Observations of the Study

In the study, the addition of HFA led to a remarkable decline in the growth of Li dendrite. The Li anode surface cycled in the HFA electrolyte is smoother and neater without needle-like Li dendrites compared to that of blank electrolyte. Thus, the Li||Li symmetric cells with 1.0 wt% HFA steadily cycled for over 340 hours showed only mild polarization, while in the blank electrolyte the overpotential increases rapidly after 100 h.

The electrochemical impedance spectroscopy (EIS) results reveal that the HFA electrolyte had a lower impedance compared to the blank electrolyte.

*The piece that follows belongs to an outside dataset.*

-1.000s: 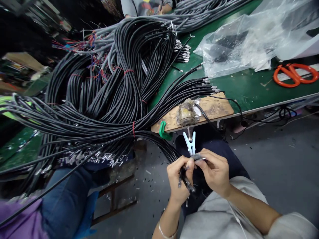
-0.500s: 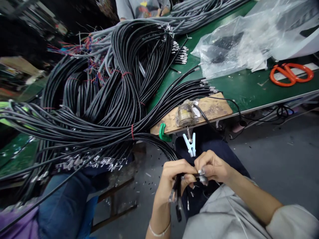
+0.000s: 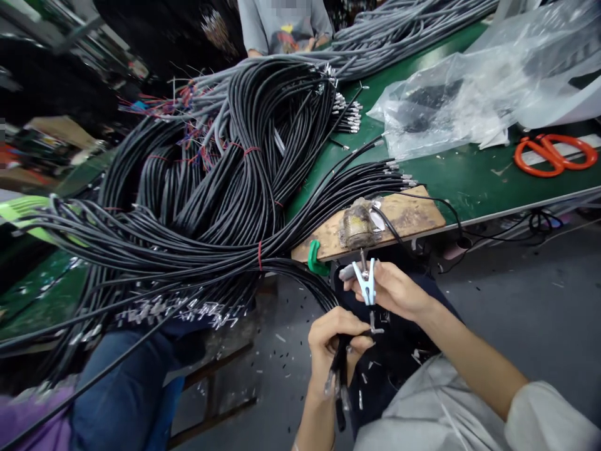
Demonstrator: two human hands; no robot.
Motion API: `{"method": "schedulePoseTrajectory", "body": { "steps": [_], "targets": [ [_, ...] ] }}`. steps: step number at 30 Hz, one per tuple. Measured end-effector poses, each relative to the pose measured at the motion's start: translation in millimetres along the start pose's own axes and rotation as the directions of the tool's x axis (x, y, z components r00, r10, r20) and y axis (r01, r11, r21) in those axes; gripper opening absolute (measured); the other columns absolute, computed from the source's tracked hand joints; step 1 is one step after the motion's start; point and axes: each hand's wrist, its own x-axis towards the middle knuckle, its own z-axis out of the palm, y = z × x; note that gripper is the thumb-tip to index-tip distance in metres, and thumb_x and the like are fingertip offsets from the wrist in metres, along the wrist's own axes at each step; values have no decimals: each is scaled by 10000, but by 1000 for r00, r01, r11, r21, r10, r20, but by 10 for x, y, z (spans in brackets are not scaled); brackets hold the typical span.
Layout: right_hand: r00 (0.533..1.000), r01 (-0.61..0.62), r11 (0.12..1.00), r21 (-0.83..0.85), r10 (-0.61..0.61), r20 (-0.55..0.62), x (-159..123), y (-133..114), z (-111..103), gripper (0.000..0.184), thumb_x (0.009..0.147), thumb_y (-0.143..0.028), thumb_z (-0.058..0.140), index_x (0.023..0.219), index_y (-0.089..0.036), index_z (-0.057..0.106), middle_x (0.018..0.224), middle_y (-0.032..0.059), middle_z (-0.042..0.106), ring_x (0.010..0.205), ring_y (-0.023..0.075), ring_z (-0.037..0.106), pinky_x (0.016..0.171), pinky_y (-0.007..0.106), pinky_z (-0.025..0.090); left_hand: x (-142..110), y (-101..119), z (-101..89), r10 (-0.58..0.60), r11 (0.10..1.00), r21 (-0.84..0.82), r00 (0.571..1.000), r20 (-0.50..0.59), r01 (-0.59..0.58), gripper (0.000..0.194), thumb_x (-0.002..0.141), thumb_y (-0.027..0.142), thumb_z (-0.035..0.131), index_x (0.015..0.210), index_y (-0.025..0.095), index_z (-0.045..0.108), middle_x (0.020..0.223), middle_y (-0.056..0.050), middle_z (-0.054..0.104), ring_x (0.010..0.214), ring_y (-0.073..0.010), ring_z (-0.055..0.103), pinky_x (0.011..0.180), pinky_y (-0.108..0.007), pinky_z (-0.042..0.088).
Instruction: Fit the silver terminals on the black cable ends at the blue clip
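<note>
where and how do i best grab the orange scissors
Probably by the rims of the orange scissors' handle loops, from above and the near edge of the green table. The loops lie flat and uncovered, toward that edge, with open holes that let fingers hook a rim. The plastic bag lies to the left and beyond; the blades can't be made out.

L hand [image 3: 337, 344] curled, R arm [image 3: 469, 351] extended.

Clothespin [image 3: 369, 292] ×1, at R fingers [image 3: 384, 274]; grey pc. [image 3: 347, 273] ×1, held there. Taped cyl. [image 3: 357, 227] ×1, wood bd. [image 3: 413, 213] ×1, beyond R fingers. Green clamp [image 3: 315, 259] ×1, fwd of L fingers [image 3: 335, 321]. Scissors [image 3: 556, 164] ×1 pr., far R of both. Blk cables [image 3: 263, 113]: many, uncountable, in + beyond L fingers.
</note>
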Motion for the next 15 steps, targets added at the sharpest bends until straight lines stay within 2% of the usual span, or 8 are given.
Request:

The cycling performance of Li||NCM622 full cells significantly improved after HFA addition and the capacity retention greatly increased after 250 cycles. Moreover, the transition metal ion concentration in the HFA electrolyte was much lower than that in the blank electrolyte, which shows that HFA can reduce the dissolution of transition metal ions.

To summarize, HFA, a qua-functional electrolyte additive, prevents the formation of Li dendrites, significantly decreases polarization even after cycling for over 340 h, and has relatively lower impedance than blank electrolytes. The work offers directions for characterizing multi-functional additives and inspires researchers to explore other such additives in the future.